Sable admits defeat, and agrees to pay Cloudflare!
A jury verdict is not the end of the road in a patent case … there are post-trial motions, appeals, and other procedural hurdles to jump through before a case is truly over. Tired from the fight, and smarting from its loss, Sable decided it wanted to throw in the towel and end the fight once and for all.
In the end, Sable agreed to pay Cloudflare $225,000, grant Cloudflare a royalty-free license to its entire patent portfolio, and to dedicate its patents to the public, ensuring that Sable can never again assert them against another company.
Let’s repeat that first part, just to make sure everyone understands:
Sable, the patent troll that sued Cloudflare back in March 2021 asserting around 100 claims across four patents, in the end wound up paying Cloudflare. While this $225,000 can’t fully compensate us for the time, energy and frustration of having to deal with this litigation for nearly three years, it does help to even the score a bit. And we hope that it sends an important message to patent trolls everywhere to beware before taking on Cloudflare.
Excerpt from the Dedication to the Public and Royalty Free License Agreement between Sable and Cloudflare
And, let’s talk a bit more about that final part:
Sable has agreed to dedicate its entire patent portfolio to the public. This means that Sable will tell the U.S. Patent and Trademark Office that it gives up all of its legal rights to its patent portfolio. Sable can never again use these patents to sue for infringement; they can never again use these patents to try to make a quick buck.
Excerpt from the Dedication to the Public and Royalty Free License Agreement between Sable and Cloudflare
To sum it up …
Cloudflare fought back against the patent troll and we won. We not only defeated Sable’s claims in court, we forced Sable to pay Cloudflare for the trouble, and we got Sable’s patents dedicated to the public, ensuring that it can never assert these patents against any other company ever again. It was admittedly a lot of work for Cloudflare, but totally worth it.

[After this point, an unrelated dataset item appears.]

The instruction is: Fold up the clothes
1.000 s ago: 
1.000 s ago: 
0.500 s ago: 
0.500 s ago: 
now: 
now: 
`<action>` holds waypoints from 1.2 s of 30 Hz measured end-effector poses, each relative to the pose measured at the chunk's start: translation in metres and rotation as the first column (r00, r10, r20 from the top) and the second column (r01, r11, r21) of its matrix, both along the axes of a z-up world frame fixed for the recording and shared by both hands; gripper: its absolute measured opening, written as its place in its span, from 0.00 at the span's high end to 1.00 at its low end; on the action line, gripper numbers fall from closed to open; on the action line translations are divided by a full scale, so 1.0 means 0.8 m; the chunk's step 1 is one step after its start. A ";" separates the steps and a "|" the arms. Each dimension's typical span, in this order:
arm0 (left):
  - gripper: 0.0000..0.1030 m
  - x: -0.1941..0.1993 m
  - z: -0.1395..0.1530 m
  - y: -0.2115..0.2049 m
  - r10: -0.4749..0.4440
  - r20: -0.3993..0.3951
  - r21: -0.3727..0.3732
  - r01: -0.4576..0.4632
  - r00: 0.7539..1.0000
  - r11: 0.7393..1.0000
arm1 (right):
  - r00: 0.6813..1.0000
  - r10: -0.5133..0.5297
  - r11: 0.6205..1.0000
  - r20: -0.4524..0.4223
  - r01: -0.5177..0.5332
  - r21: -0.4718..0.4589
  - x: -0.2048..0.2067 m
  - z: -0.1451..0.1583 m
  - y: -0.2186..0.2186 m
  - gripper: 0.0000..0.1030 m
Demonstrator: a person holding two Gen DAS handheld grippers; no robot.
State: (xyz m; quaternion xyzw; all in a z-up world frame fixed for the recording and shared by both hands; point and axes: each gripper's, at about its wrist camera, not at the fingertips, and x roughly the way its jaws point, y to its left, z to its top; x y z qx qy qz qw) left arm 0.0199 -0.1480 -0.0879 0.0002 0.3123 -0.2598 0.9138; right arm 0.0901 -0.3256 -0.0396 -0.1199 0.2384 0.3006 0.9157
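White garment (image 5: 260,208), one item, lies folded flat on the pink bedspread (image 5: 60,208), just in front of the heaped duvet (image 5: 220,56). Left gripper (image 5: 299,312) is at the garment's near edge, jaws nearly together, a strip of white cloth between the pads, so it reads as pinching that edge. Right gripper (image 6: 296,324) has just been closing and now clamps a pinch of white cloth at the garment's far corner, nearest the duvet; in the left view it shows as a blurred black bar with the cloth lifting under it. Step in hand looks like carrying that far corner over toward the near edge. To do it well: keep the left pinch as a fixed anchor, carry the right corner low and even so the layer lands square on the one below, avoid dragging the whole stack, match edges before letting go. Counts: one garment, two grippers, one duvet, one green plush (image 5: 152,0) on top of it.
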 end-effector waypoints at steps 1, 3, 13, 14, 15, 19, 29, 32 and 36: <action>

Project Jengo for Sable: Conclusion of the Case
A crucial part of our efforts to secure this across-the-board win are our Project Jengo participants.
Since the launch of the Project Jengo for the Sable case, we’ve received hundreds of prior art references from dedicated Project Jengo participants. So far we have awarded $70,000 in prizes to the winners of Chapters 1 through 8. And we still have $30,000 in prizes to award in the Final Awards.
This blog post marks the official “Conclusion of the Case” under the Project Jengo Sable Rules. We will continue to accept submissions during the 30-day Grace Period, which lasts until November 2, 2024, and then will move on to selecting winners of the Final Awards.
We are thrilled to announce the winners of Chapters 7 and 8
We publicly celebrated the Chapter 1, Chapter 2, Chapter 3 and Chapters 4-6 winners in previous blog posts. However, as the trial approached in the Sable case, we chose not to make public announcements for the Chapter 7 and 8 winners out of respect for the judicial process. Now that the case is over, we are delighted to give a big public shout out to the winners of Project Jengo Chapters 7 and 8!
We selected four total winners in Chapters 7 and 8, each receiving prizes of $5,000, for a grand total of $20,000. Our Chapter 7 winners, George W. and Madhu, each provided helpful and detailed charts containing element-by-element comparisons of the prior art to the relevant Sable patents. George W. is an electrical engineer and lawyer, who is active in the intellectual property community. He learned about Project Jengo in an article posted online, and thought it was a clever idea. The Chapter 8 winners, Jatin and Ketan, also provided thoughtful and detailed submissions. Jatin submitted two pieces of prior art that were particularly good references for Sable’s U.S. Patent No. 7,012,919, which contains the one claim that remained asserted against Cloudflare at trial.
We also want to again thank our prior chapter winners and everyone who participated in Project Jengo! We look forward to selecting the Final Awards winners — it will be fun to take a walk down memory lane re-reviewing the fantastic prior art submitted by our prior winners, and we can’t wait to check out the new submissions, too! Please use the “Submit Prior Art” link on this page for your final entries. Once we’ve announced our Final Awards, we will also update the Sable patents prior art listing on our website, to share all the prior art submitted by our Project Jengo participants.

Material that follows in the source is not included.